In 1999, the Labour Party threw into its election campaign mix the policy objective of diminishing the widening gulf between Pakeha New Zealanders and those of Maori or Pacific Island ethnicity - as evidenced in a variety of well-publicised statistics.
These included prison populations, employment figures, health outcomes, income levels, educational achievement, and intergenerational benefit dependency in all of which areas Maori and Pasifika peoples were shown to fare poorly compared to the rest of the population. It labelled the policy it would devise to address such disadvantage "Closing the Gaps".
Briefly, when Labour formed its first coalition government following the election that year, it did become policy, but in the ensuing period of office following widespread criticism from opposition politicians that it amounted to a form of "social apartheid", it was allowed to disappear quietly from view.
At least the terminology was dropped and the overt ethnic thrust expunged from the literature, but beneath the public parapet the work appeared to continue.
When the Labour administration left office in 2008, it was spending about $110 million a year on a range of initiatives designed to strengthen families and provide intensive and co-ordinated support for at-risk or "vulnerable" families.
Some of this effort resided in "community link" centres which, where apt, applied a Maori approach. And because a high proportion of such families were from Maori communities, naturally they were frequently the beneficiaries of such programmes.
De facto, "closing the gaps" continued, although there is little evidence to demonstrate the success or otherwise of the initiatives. If they were not as successful as they might have been, Tariana Turia, Dr Pita Sharples and the Maori Party believe they know why.
And they have persuaded - or perhaps, more appositely, extracted from - the National Party, as part of their mana-enhancing confidence and supply agreement, support for a co-ordinated social benefits delivery programme that is explicitly ethnocentric.
This is the Whanau Ora policy, launched last week with the release of the Whanau Ora Taskforce Report amid a deluge of careful publicity emphasising it is for all New Zealanders. The extent of the political store set by it is the appointment of Mrs Turia as Whanau Ora Minister.
Specifics on the policy initiatives are woefully short. The taskforce report referred to its key "operation element" as "methodologies shaped by the values, protocols, and knowledge contained within te ao Maori - (the Maori world view)".
In practice, it seems funds which would otherwise be distributed through a range of social services will be channelled through centralised Whanau Ora providers in an holistic approach to troubled and vulnerable families' needs - bulk funding for social betterment.

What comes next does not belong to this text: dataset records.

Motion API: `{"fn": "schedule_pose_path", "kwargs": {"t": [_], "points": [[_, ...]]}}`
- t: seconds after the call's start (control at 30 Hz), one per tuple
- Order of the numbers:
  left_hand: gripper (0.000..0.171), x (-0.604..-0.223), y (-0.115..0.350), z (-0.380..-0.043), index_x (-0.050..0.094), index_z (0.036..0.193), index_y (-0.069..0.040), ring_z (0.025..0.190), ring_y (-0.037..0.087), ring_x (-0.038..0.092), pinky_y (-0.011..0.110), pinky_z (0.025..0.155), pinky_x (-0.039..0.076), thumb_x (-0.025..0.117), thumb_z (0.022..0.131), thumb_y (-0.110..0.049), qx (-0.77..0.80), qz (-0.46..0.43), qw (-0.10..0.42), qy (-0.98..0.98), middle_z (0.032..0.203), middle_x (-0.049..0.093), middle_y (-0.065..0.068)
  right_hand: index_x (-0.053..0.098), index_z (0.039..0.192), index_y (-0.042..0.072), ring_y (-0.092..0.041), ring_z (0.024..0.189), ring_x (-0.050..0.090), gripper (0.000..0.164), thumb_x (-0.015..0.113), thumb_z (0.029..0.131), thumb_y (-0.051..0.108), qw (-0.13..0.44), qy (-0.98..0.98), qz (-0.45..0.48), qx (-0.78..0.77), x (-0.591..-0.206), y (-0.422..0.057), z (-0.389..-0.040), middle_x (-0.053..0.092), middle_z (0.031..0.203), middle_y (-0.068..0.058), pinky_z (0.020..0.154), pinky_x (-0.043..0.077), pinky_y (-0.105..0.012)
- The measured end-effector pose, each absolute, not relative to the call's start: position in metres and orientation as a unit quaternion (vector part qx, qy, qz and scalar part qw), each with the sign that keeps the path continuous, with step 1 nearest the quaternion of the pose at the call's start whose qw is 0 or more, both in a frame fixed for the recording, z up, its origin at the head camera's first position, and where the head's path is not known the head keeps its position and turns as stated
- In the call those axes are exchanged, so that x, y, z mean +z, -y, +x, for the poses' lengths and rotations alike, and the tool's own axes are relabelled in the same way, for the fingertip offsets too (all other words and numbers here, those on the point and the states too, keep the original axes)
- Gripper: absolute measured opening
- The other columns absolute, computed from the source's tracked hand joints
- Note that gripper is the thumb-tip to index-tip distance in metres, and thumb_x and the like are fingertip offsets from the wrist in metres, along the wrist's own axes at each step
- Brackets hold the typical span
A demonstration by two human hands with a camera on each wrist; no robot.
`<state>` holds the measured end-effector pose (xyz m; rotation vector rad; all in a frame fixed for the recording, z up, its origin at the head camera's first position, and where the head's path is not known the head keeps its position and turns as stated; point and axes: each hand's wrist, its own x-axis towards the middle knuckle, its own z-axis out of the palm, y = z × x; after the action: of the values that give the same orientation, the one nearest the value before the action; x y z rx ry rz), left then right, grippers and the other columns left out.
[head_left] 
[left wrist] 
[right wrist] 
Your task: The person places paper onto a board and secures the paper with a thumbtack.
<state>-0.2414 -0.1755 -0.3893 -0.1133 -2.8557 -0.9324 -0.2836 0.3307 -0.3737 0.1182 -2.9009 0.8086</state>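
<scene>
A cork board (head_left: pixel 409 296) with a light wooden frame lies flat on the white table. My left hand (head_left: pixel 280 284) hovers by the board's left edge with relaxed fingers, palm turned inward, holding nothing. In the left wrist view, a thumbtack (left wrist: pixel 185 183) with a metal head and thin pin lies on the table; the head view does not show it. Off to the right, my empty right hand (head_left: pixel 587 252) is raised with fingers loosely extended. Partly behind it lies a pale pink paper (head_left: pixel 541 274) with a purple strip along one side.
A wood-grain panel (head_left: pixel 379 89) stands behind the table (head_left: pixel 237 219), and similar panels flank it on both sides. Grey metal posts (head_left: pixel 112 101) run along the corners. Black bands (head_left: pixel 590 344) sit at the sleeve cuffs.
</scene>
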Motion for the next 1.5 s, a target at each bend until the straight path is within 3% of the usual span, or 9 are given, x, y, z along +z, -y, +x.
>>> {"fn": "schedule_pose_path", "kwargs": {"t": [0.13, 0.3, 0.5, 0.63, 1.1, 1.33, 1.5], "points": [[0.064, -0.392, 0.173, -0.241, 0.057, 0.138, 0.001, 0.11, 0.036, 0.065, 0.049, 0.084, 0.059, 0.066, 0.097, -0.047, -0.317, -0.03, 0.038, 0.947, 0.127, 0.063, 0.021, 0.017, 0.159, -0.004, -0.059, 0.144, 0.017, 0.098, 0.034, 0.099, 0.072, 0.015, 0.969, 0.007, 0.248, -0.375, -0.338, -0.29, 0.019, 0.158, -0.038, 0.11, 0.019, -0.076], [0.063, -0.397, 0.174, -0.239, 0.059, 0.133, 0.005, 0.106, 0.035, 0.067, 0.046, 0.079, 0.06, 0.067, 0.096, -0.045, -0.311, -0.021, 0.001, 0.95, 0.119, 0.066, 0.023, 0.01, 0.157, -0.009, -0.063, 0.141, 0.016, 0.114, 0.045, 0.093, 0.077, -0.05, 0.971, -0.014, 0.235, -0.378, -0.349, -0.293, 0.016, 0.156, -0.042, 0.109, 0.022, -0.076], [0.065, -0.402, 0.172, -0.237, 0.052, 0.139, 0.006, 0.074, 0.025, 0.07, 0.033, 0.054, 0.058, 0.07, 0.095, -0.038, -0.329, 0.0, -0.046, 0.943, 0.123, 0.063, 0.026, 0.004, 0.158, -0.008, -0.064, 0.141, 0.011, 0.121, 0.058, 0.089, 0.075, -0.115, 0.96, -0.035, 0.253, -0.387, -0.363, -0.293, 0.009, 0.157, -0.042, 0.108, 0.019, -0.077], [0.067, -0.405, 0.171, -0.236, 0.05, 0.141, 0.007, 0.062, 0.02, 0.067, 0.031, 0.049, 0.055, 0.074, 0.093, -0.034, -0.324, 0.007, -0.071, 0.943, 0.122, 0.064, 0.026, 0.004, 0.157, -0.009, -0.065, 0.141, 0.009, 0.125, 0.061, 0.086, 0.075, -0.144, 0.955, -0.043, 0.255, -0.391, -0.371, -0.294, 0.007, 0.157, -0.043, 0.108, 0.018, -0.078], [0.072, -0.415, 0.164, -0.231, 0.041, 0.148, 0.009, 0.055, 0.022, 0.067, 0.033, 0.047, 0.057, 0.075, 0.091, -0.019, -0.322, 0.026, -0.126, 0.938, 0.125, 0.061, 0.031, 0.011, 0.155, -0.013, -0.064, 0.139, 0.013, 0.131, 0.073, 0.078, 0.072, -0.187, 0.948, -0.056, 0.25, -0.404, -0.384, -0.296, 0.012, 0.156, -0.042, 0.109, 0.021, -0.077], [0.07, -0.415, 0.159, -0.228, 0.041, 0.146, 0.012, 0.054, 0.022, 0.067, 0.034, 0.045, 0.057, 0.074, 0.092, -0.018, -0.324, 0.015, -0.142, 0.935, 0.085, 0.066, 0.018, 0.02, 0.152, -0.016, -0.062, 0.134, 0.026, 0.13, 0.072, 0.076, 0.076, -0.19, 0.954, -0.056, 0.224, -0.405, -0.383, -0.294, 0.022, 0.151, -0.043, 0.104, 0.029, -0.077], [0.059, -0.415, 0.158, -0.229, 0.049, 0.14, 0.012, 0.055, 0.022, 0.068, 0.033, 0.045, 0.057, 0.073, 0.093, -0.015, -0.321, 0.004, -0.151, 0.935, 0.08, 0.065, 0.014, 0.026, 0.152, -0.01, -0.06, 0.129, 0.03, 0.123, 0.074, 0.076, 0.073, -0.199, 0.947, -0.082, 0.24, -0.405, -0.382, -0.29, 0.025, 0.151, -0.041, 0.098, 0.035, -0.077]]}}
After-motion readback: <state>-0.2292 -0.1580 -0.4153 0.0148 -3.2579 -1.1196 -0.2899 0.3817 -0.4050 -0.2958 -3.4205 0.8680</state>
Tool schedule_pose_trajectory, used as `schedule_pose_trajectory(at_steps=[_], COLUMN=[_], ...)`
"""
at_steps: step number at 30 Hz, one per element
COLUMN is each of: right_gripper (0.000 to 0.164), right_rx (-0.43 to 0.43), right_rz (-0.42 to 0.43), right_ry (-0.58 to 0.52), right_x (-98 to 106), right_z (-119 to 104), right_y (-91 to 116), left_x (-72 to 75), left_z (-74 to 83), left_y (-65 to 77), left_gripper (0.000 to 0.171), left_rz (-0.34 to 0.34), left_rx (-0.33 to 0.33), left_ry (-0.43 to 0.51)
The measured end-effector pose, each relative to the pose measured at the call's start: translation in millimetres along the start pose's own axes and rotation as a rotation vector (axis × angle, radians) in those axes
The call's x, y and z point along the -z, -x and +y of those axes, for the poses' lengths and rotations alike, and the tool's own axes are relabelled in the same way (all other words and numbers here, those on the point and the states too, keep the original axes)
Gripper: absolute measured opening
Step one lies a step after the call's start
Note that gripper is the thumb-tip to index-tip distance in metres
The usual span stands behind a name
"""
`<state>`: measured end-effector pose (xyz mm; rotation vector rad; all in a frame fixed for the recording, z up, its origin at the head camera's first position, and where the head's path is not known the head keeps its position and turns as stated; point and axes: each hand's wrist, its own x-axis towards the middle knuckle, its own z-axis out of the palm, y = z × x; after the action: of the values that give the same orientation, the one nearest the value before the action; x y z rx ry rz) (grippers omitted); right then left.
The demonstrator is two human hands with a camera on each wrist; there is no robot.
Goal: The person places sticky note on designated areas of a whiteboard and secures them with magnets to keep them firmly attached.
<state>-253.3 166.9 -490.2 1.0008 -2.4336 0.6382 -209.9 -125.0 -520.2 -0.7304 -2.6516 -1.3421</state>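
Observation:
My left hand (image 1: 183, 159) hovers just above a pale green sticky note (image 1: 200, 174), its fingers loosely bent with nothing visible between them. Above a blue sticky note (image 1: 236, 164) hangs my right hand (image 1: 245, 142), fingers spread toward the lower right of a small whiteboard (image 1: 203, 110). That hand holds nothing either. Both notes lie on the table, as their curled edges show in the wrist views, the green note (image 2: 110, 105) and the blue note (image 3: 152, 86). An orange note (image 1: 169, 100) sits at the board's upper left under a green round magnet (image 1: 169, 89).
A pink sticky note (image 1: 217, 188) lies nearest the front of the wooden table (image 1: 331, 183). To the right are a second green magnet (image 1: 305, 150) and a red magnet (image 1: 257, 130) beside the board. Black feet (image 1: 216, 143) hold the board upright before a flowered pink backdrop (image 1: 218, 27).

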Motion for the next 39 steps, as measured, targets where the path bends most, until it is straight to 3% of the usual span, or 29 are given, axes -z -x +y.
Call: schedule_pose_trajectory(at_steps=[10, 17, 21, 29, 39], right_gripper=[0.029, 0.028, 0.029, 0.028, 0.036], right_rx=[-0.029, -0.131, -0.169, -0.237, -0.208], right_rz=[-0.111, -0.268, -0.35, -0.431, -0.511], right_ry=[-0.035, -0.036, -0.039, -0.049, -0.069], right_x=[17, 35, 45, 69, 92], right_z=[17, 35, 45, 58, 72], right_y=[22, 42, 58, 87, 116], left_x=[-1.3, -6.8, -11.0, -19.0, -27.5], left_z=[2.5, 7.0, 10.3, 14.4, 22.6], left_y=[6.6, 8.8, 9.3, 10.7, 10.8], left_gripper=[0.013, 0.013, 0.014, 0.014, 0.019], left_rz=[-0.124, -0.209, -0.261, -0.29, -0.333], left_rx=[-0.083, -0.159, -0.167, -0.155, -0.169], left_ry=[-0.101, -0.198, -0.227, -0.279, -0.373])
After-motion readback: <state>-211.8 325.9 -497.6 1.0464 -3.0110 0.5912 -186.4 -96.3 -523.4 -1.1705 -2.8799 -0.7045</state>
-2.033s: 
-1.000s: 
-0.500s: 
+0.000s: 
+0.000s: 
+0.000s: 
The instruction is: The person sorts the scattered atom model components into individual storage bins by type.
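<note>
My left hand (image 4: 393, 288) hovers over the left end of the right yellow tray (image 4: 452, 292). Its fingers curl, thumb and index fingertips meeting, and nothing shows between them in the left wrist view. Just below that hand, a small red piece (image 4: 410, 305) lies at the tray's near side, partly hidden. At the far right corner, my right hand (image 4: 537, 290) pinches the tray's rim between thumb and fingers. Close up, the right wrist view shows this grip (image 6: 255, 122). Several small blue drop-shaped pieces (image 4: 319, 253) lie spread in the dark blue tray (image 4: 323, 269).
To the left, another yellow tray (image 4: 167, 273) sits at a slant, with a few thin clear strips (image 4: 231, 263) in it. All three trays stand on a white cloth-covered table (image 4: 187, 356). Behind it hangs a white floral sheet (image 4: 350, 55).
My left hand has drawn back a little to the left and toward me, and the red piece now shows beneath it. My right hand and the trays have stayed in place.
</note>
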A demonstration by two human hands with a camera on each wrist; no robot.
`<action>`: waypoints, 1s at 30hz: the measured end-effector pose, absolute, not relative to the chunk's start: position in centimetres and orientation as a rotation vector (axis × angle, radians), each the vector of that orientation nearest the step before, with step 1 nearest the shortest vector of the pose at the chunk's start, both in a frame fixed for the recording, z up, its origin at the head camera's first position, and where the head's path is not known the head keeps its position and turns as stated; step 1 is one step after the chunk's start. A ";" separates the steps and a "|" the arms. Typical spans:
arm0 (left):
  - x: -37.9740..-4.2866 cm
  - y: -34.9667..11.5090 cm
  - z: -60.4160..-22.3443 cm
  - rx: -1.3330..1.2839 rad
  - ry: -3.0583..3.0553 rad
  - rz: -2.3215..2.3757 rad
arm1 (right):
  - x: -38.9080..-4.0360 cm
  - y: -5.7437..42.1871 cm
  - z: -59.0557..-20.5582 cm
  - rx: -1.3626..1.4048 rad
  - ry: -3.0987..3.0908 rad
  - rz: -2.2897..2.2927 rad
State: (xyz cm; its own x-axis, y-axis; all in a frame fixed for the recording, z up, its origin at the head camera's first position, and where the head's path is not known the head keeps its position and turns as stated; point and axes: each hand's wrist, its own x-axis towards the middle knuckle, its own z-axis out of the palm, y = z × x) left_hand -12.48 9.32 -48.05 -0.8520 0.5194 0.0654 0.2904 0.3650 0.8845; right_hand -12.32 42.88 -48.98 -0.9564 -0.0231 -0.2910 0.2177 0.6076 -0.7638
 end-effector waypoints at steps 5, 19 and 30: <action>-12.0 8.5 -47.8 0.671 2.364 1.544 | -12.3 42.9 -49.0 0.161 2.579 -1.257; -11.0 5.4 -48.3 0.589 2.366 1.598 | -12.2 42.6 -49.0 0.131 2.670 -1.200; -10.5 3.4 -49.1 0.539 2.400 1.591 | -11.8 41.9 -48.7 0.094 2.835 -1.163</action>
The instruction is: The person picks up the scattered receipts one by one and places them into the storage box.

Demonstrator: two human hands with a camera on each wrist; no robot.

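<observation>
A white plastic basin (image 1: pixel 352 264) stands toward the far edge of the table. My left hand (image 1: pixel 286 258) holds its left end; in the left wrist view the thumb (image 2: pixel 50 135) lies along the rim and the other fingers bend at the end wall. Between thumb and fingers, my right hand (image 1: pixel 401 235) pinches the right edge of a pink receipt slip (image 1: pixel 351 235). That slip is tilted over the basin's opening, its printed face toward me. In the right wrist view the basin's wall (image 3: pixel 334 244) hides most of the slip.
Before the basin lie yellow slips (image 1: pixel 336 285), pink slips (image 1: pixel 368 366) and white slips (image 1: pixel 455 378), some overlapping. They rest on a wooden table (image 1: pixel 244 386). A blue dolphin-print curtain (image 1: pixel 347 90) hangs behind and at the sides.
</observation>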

This may erase some duplication of administration costs, but is equally likely to prove problematic in monitoring and measuring effectiveness. It is also unclear at this point just what the policy will cost.
The Government has promised to outline this in the May Budget. To date, it has said only that it will be financially neutral with funds derived by "reprioritising existing funding in votes Health, Social Development and Maori Affairs".
Presumably, this will mean the redirection of funds from similar, smaller initiatives, and given the sum of $1 billion has been bandied about, there may be much gnashing of teeth and protestation once the extent and exact nature of the "reprioritising" is revealed.
Nor is it clear how such a specifically Maori-conceived and designed initiative can be said to be for all New Zealanders.
There is no doubt that Maori form a high proportion of the poor, the unhealthy, the ill-educated and the needy in this country; and that measures aimed at addressing this problem have been slow to adopt effective and culturally sympathetic methods. Additional tailored programmes are to be welcomed.
But Maori do not have a monopoly on poverty and its social consequences. There is a risk that Whanau Ora could be perceived as "special treatment" or come to be seen as a pragmatic gambit on the part of the National Party to cement its alliance with the Maori Party - and thus its prospects for future terms of government.
While it has the political capital it can afford to take that gamble, but it should not be surprised if, in the long term, the policy backfires. At the very least, it will need to monitor processes scrupulously and measure results with rigour.